Could you set down exactly the lines in the records below between the line holding "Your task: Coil" and the line holding "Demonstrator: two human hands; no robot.", inclusive?

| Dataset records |
....

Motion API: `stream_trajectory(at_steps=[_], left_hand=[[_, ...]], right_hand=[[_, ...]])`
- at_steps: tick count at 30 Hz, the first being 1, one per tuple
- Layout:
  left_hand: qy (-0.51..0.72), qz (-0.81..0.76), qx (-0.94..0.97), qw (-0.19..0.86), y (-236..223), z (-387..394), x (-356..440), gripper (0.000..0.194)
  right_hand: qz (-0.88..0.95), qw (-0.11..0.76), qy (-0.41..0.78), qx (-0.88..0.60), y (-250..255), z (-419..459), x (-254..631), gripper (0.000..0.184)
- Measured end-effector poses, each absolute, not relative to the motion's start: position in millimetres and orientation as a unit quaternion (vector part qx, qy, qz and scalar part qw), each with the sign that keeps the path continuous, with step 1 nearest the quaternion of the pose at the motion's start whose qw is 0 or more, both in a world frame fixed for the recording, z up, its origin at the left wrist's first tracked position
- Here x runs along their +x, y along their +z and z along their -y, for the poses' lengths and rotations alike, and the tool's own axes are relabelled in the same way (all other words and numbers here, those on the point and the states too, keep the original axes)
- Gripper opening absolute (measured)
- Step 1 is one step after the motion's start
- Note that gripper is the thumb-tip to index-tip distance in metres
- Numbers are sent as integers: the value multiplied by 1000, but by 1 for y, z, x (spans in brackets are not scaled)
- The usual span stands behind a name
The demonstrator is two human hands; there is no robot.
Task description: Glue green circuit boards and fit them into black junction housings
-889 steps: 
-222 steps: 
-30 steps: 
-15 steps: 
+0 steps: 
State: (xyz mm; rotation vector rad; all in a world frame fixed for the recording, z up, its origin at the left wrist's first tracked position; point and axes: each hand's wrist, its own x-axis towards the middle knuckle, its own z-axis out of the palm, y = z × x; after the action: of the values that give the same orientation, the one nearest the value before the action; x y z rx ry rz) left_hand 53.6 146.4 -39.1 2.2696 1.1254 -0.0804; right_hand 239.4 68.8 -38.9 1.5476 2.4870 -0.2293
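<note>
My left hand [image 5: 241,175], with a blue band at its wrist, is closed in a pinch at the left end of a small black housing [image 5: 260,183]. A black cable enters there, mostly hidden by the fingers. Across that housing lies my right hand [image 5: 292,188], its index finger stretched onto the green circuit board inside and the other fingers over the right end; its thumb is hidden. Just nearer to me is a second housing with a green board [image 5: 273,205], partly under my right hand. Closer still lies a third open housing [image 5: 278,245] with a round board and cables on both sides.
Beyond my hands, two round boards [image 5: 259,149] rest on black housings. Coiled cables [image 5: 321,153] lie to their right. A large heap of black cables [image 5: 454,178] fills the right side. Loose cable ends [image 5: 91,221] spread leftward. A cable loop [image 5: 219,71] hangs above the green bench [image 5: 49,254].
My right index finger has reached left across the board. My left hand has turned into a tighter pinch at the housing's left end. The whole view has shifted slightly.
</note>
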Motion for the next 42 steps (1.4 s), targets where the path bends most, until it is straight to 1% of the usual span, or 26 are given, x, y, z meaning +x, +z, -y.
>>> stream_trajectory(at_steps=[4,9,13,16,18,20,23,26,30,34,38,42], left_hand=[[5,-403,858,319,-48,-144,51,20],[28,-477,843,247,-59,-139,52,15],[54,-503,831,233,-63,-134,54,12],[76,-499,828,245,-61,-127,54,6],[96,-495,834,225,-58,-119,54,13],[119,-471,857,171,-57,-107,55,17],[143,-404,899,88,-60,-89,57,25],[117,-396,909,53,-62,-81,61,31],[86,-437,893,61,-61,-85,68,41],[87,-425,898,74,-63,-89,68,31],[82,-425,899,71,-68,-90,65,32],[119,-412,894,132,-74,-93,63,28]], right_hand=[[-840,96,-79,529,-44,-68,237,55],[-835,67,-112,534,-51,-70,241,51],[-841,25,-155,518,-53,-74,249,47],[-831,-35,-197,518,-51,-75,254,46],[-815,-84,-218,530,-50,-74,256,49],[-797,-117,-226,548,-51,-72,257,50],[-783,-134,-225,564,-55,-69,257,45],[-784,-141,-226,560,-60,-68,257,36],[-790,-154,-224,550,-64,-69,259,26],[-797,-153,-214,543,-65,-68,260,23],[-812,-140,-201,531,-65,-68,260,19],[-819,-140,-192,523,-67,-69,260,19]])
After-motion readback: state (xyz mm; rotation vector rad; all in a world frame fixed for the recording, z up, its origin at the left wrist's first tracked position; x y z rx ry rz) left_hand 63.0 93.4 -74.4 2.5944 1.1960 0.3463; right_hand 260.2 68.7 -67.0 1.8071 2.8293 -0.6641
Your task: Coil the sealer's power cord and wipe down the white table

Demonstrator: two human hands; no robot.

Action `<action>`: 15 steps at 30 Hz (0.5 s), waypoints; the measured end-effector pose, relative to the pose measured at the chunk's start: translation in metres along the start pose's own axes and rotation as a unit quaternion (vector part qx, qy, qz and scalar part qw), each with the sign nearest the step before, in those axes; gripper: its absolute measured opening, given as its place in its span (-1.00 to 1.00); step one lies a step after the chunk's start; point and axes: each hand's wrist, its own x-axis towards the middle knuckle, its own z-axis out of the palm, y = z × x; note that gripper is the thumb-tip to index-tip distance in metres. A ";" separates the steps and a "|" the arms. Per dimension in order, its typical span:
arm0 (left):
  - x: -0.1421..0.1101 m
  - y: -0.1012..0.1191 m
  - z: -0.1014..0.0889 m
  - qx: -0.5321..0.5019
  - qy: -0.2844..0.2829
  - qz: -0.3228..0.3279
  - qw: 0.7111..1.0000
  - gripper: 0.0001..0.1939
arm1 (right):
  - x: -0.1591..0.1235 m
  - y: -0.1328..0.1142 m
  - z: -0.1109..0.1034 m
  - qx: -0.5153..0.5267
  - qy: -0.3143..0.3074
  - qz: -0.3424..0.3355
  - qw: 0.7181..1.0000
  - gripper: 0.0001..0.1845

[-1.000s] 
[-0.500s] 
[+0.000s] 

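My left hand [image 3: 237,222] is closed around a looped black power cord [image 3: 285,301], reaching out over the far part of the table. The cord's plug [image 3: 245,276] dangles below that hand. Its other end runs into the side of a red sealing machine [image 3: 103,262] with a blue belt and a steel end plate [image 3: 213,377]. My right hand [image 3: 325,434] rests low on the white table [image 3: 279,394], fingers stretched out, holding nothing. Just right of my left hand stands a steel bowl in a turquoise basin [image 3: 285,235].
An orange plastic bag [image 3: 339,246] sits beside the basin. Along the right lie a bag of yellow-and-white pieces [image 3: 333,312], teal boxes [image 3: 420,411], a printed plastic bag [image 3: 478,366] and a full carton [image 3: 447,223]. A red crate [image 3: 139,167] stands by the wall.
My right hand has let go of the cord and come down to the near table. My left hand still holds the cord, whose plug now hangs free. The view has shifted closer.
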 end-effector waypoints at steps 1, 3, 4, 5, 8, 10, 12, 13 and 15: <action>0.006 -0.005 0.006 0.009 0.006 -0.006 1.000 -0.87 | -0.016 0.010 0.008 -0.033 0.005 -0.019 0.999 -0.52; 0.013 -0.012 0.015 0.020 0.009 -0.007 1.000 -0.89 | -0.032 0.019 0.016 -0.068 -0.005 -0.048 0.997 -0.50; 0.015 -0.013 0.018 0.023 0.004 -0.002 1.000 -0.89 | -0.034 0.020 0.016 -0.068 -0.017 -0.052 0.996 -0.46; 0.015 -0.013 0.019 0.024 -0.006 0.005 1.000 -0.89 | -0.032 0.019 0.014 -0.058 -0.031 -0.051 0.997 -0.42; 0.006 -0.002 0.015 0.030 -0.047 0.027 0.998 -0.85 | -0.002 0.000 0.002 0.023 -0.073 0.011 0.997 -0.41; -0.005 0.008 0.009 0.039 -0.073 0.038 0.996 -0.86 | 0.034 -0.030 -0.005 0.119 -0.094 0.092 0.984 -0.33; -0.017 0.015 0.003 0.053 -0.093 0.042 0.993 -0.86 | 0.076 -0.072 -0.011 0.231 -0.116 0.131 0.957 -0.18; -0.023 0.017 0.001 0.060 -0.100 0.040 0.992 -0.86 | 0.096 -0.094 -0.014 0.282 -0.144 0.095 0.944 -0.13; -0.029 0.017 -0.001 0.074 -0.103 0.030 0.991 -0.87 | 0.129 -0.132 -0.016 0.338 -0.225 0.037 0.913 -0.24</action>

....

| EXERCISE RESULT |
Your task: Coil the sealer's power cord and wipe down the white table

Demonstrator: two human hands; no robot.

The work on this exercise is complete.